I. Dealership and Products
During the term of the Agreement, Basshead Supply hereby appoints Dealer the non-transferable right to display and sell Basshead Supply Products.
II. Obligations of Basshead Supply
If Dealer abides by all terms of this Agreement and is current on all payments, Basshead Supply will:
2(A). Supply Dealer with Basshead Supply car audio products in the regular course of its business, consistent with Basshead Supply's standard credit policies, pricing structure and subject to availability of merchandise.
2(B). Make available to Dealer advertising and promotional materials to support the sale of Products.
2(C). Unless otherwise agreed in writing, Basshead Supply shall determine applicable shipping instructions. No terms on purchase orders, invoices or like documents by Dealer shall serve to alter or add to the terms of this Agreement. Basshead Supply may accept or reject any order in whole or part, at its discretion.
III. Obligations of Dealer
Dealer agrees to:
3(A). Maintain an in-store display presence for the Products reasonably acceptable to Basshead Supply. Unless Dealer is approved in writing as an installation-only or warehouse-only dealer, such presence should include at least one (1) display/demo unit or approved signage/materials featuring the Products.

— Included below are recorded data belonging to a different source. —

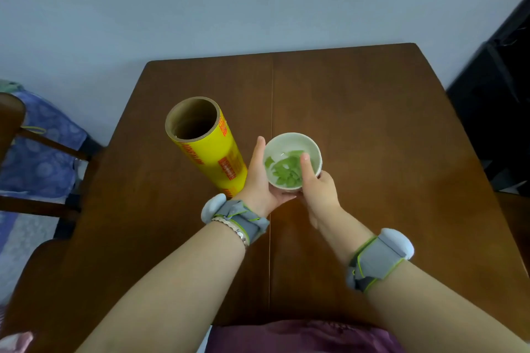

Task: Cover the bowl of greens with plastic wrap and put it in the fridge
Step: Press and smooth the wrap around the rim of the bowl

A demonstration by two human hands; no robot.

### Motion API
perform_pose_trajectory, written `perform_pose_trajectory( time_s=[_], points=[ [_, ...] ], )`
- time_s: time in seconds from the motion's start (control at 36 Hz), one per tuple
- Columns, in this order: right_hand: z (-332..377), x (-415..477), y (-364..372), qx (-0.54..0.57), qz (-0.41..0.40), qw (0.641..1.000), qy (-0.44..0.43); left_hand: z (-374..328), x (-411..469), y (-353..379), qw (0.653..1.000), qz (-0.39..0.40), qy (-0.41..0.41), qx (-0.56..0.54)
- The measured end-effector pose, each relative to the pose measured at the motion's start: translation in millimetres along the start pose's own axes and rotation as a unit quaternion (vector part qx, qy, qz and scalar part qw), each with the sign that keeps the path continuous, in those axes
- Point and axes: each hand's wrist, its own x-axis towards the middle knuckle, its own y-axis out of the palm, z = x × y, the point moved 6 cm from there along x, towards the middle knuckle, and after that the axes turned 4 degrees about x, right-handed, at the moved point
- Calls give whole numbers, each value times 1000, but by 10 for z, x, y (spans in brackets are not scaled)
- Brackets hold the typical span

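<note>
A small white bowl (298, 143) with green leaf pieces in it is held above the brown wooden table (387, 129). My left hand (259, 180) cups the bowl from its left side and underneath. My right hand (318, 192) grips its near right rim, with the thumb lying over the rim above the greens. A tall yellow roll of plastic wrap (209, 149) with red print stands upright just left of my left hand. Whether a film lies over the bowl I cannot tell. No fridge is in view.
A wooden chair (17, 129) with a blue patterned cloth (43, 157) stands at the table's left. A dark piece of furniture (499, 100) sits at the far right. A pale wall lies behind the table's far edge.
</note>
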Motion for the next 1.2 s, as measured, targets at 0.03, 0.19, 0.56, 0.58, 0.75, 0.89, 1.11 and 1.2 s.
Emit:
perform_pose_trajectory(
  time_s=[0.03, 0.19, 0.56, 0.58, 0.75, 0.89, 1.11, 1.2],
  points=[
    [10, -30, 4, -14, -5, 1000, -18, 24, -6, 12, 1000, -2, 3, -13],
    [264, -47, -178, -42, -11, 991, -125, -44, 8, -28, 998, 2, 33, -45],
    [510, -39, -120, -147, 167, 963, -152, -71, -15, -120, 999, -10, 11, -48],
    [528, -47, -115, -154, 177, 959, -157, -67, -22, -126, 999, -5, 1, -48],
    [636, -79, -90, -183, 207, 938, -210, -51, -32, -167, 998, 17, -52, -39],
    [645, -44, -121, -221, 196, 930, -218, -42, -33, -215, 997, 34, -62, -37],
    [552, -52, -97, -323, 195, 912, -165, -78, -38, -248, 998, 25, -49, -39],
    [544, -37, -107, -230, 213, 943, -115, -80, -12, -274, 998, 16, -48, -45]
  ],
)
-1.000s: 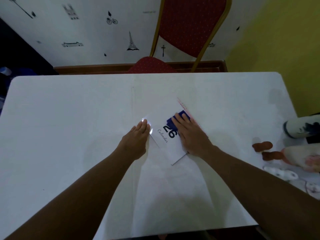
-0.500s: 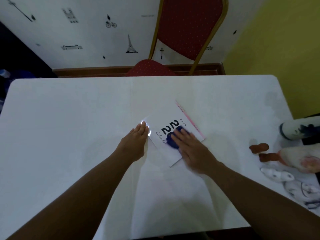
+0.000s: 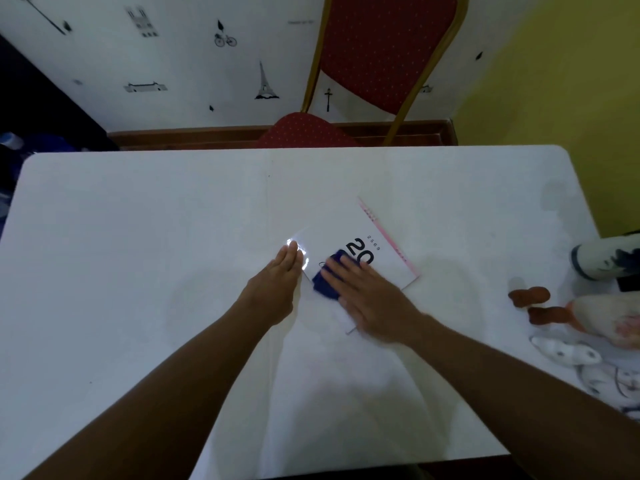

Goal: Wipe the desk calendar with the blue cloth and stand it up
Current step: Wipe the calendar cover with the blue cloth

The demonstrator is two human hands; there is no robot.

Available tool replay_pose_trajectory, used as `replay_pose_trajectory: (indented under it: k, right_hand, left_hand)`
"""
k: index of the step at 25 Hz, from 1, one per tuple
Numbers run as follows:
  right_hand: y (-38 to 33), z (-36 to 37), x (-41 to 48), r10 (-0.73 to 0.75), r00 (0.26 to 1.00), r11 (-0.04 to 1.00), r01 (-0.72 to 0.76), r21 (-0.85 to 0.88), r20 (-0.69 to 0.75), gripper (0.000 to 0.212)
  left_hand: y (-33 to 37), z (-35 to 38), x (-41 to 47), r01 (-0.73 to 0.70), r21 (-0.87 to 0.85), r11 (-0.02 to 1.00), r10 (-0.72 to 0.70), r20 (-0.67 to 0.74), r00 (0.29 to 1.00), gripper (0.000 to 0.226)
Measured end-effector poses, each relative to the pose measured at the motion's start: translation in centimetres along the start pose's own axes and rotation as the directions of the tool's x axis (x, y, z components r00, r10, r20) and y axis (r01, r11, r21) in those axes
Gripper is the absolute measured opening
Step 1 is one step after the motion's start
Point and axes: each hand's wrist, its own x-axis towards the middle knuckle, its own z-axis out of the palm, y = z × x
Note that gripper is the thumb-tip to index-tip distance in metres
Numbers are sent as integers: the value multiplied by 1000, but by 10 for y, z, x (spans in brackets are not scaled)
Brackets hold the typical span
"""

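We saw the desk calendar (image 3: 349, 237) lying flat and turned at an angle near the middle of the white table (image 3: 138, 271), its cover showing a large dark "20", the small figures "2569" beside it, and a pink strip along its far right edge. Our left hand (image 3: 277, 289) lay flat with fingers straight and together, fingertips on the calendar's glossy left corner and gripping nothing. Our right hand (image 3: 367, 296) pressed palm-down, fingers spread, on the blue cloth (image 3: 325, 282), which covered the lower part of the print.
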Motion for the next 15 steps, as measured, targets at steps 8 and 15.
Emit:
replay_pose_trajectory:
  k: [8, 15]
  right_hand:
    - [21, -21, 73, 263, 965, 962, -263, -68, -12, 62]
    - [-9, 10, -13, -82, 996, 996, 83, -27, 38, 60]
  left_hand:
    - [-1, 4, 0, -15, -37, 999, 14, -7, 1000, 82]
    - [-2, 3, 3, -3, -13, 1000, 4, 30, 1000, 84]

3(B). Meet the minimum opening and annual purchase requirements set forth in Section XII (and any written program requirements or SKU/display requirements set forth in an attached exhibit, if any). Dealer's status is evaluated on a calendar-year basis.
3(C). Have its retail sales personnel adequately and properly trained with respect to the Products.
3(D). Use commercially reasonable efforts to maintain sufficient inventory levels and/or ordering availability to meet customer demand, taking into account lead times and Dealer's historical sales. Basshead Supply may recommend stocking levels from time to time.
3(E). Sell Products only to End Users at retail and not to any person or entity for the purposes of resale, distribution, export, or marketplace listing (including sales to brokers, online resellers, or other dealers) without Basshead Supply's prior written consent.
3(F). Ensure that all Dealer advertised or promoted prices for the Products shall be the same or higher than Basshead Supply's Advertising Price Schedule on the Dealer Pricing Sheet. This policy does not restrict the actual price Dealer may sell the Products for to its customers.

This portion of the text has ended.